"Baby, I have a problem with God," my wife told me when one of her friends recently announced that she was expecting a child. I told her, "Yes, I know what you mean."
Pregnancy is a polarizing topic in my estimation. I say that because I'm one of the folks out there who would love to be a father.
My wife and I tried to conceive naturally. Next, we went to a fertility clinic.
My firstborn child would've been due this month.
A man remembers certain things in his lifetime. I'll never forget the look on my wife's face when the nurse told us that we had an ectopic pregnancy. I grabbed her hand as she started to cry. Something we put so much work into was all for not. We knew that this would be a possibility, but we held out hope for a different outcome.
I did what most writers do when a personal setback happens, I wrote profusely. I wrote to not think about what happened. Admittedly, some of my best work came out it. I wrote out of rage. I always thought I was passionate about my writing, but I got motivation from a place I would normally deny.
I asked my wife for permission to write this column. After all, I would be discussing something private in a public form. This is something both of us are still sore about. She told me to "Go for it," since I went through this as well.
Right after someone gets married, the first question that is usually asked has to do with children. I get it, though. Usually, that's the next step in the journey of most married couples.
Pregnancy announcements are bittersweet for me.
On one hand, I'm happy for my friends. On the other, jealousy creeps in. I want to make that type of announcement one day. I asked myself, Why not us? We're good people. Why is it some folks conceive without really trying?
I know that type of thinking can make someone resentful, but how I am supposed to feel? It is OK for me to be a little pissed off about it. Lots of people have kids and can't even take care of them.
For five years, I worked in the emergency room at the University of Illinois Medical Center. I checked in many expectant couples. Right after we lost our unborn child, I checked in a couple. As I started to ask them the standard questions, I noticed that the expectant mother had a black eye. That was it for me. I took a couple days off after seeing that. My wife had just gone through something traumatic. I thought I should be with her instead.
You can imagine how I feel when I hear stories of people mistreating babies. Last year, a body of an infant was found in a book bag. Those are the types of moments that make me question humanity.
My wife even questioned her Catholic faith. When someone does that, you know they're deep in thought. We got married in a Catholic Church despite the fact I'm not Catholic myself.
Social media is a big part of today's society. You can't help but come across a Facebook timeline full of baby pictures. In most cases, the children grow up right before our eyes via social media. Each and every day, I get a dose of what I don't have. I've learned to not think about what happened in such a negative way. Remorse can consume someone to the point where they forget about the positive things they have going for them. I didn't want to be that guy.
I was well aware that the questions were going to come. I was resigned to the fact the questions were going to be asked as long as I didn't have a child.
Frankly, I hate the questions. I know that people aren't being mean by asking me. After all, my wife and I kept what happened to ourselves for the most part. The questions still sting though.
I never really showed any outward emotion about it. I felt I had to stay strong for my wife. She was having a tough time. It broke my heart to see that.
Friends consoled me as best they could. However, most of them have kids of their own. They had no idea what it is like to lose an unborn child.

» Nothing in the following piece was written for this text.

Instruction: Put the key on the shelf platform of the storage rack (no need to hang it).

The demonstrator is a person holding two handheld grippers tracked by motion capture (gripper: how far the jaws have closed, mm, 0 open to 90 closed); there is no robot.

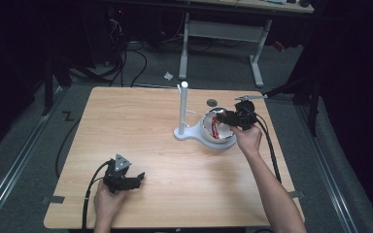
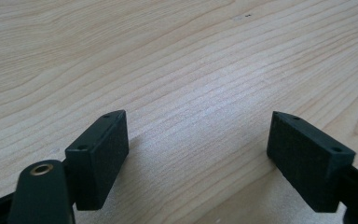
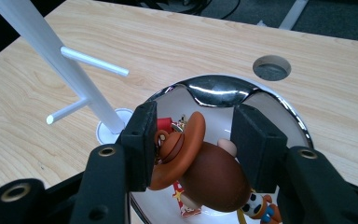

Then, an expected conversation about a shared hardship happened.
A coworker and I were hanging out having a beer when he asked me if the wife were trying to have a baby. I said to myself, Oh shit, here we go. I gave my standard answer in such matters, "Yeah we're working on it." Unexpectedly, he told me that he and his longtime girlfriend had been trying for years. They even went to the same fertility clinic I had been to. Next, we compared stories. I got what I had been looking for. A person who knows what it's like to swing and miss so often at what most have accomplished during their lifetime.
I needed to vent. So what if it took some whiskey to help get that out of me? Everyone around me had kids, so they had no experience to glean from. I knew that they meant well, but their words didn't mean much to me.
Men in my demographic are much maligned for not being around when it comes to raising children. I grew up in a household with two parents, one of whom was a strong father. I want to provide the same stable environment my parents provided for me. I think that isn't too much to ask.
You might be wondering what this column has to do with love. Well, I would love to be a father one day and I love my wife. I think that is a good start.
My wife and I have grown even closer because of this hardship we shared. We often tell each other that our time will come. She is the toughest woman I know. She has been my biggest supporter when it comes to my writing. I wasn't going to let that fall to the wayside.
A few months ago, my wife asked me if I wanted a boy. I told her I want a child. Before what happened last summer, I would have said a boy, but a "child" is good enough for me.